:: Recorded information ::
============================================================

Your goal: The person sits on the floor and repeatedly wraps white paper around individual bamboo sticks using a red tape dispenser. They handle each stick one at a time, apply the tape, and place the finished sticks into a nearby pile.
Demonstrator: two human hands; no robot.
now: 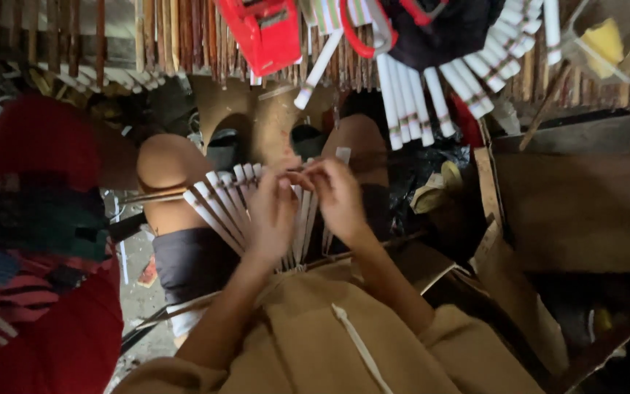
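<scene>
Over my lap, my left hand (pixel 271 215) grips a fan of white flat slats (pixel 220 201) that spread up and to the left. My right hand (pixel 337 193) pinches the tip of one slat at the fan's right side, fingertips meeting the left hand's. The lower ends of the slats are hidden behind my hands. My knees (pixel 165 164) and dark shorts (pixel 191 259) show below the fan.
More fans of white slats (pixel 432 91) lie above, beside a red box (pixel 267 33) and a dark cloth with red trim (pixel 432 29). Wooden sticks (pixel 111 36) line the top edge. A red and striped cloth (pixel 38 241) fills the left. Cardboard sheets (pixel 585 211) lie at the right.
</scene>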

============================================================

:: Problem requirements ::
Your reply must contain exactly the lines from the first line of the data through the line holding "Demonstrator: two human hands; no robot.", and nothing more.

:: Your response ::
Your goal: The person sits on the floor and repeatedly wraps white paper around individual bamboo sticks using a red tape dispenser. They handle each stick one at a time, apply the tape, and place the finished sticks into a nearby pile.
Demonstrator: two human hands; no robot.

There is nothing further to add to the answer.